The author begins by outlining some history, including a visit made by his family to England in the 1960s; clarifying some of the cultural contrasts and stereotypes (England more industrial and forward-looking; Ireland more rural and traditional, for example). But scratching beyond the surface, and navigating back to the present, his thesis is that the English (and he is careful to make the distinction between England and the rest of the UK, let alone the purely geographical entity of "Britain") felt insufficiently rewarded by its victory in World War II. Victory brought near-bankruptcy, austerity, loss of Empire, and over a longer term, faster recovery of European economies and standards of living. Further, the War did not give the English enough opportunity to prove their virility through the suffering of being invaded as was much of the continent. (Just imagine if we had lost.) Put in these terms, it's clearly unhinged, yet it makes sense. The 1973 entry into the EEC, in this perspective, is an annexation, following on from the initial dithering and indifference for the European project of the 1950s, then the humiliation in the 1960s. O'Toole makes some tenuous links to novels such as SS-GB and Fatherland, as well as Edward St Aubyn's Patrick Melrose series, but he makes the metaphors fit.

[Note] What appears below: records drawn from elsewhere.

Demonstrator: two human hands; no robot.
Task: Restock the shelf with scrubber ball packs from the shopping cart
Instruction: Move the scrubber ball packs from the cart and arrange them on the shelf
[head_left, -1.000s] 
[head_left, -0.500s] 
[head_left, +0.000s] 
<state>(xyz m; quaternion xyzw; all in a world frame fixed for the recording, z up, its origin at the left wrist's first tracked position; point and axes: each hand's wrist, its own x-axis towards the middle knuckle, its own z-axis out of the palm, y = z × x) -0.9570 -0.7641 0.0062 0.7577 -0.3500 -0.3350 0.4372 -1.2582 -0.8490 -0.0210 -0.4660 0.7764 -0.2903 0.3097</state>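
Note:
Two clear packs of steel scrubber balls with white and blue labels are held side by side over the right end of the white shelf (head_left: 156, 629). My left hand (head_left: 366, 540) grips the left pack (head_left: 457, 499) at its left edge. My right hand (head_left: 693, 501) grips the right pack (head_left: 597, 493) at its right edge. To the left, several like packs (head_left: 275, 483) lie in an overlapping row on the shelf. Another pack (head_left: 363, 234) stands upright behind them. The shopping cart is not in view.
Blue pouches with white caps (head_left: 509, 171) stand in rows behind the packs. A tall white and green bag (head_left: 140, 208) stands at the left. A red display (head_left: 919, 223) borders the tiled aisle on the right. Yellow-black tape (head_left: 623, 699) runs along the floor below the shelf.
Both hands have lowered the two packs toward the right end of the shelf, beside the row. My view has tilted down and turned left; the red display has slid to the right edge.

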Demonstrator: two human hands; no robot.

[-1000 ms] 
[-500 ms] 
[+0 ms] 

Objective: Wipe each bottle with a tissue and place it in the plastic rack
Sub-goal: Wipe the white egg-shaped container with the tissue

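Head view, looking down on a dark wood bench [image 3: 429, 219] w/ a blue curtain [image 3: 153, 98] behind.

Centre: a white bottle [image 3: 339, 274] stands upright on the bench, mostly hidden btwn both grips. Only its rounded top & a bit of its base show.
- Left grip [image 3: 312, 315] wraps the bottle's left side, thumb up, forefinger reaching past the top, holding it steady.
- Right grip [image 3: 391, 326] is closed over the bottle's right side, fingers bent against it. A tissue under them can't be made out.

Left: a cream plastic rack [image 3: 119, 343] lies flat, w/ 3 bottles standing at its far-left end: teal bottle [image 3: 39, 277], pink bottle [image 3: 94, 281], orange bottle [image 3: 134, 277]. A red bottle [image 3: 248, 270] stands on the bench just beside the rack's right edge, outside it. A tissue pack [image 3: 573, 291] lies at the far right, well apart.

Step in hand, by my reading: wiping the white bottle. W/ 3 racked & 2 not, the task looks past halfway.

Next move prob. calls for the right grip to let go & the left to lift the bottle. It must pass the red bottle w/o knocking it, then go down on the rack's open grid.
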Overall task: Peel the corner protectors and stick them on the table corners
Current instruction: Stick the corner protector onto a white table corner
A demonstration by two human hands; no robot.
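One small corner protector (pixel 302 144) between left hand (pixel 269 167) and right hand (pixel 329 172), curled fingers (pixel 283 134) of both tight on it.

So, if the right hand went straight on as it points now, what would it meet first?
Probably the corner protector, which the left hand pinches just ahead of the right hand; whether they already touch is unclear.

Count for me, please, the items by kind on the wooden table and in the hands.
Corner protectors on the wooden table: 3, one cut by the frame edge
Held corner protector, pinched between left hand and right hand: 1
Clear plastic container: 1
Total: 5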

Finally, the austerity unleashed after the financial crisis of 2007/8 provides a way for the Powell/Farage populist tendency to tap in to dissatisfaction. The 2016 referendum might as well have asked the question "Do you like things the way they are?" - well, of course not.

As a journalist, O'Toole doesn't have to propose solutions (for more of that, see How Britain Ends), but he gives us the perspective of a friendly near-neighbour in at least offering a calm and sympathetic diagnosis.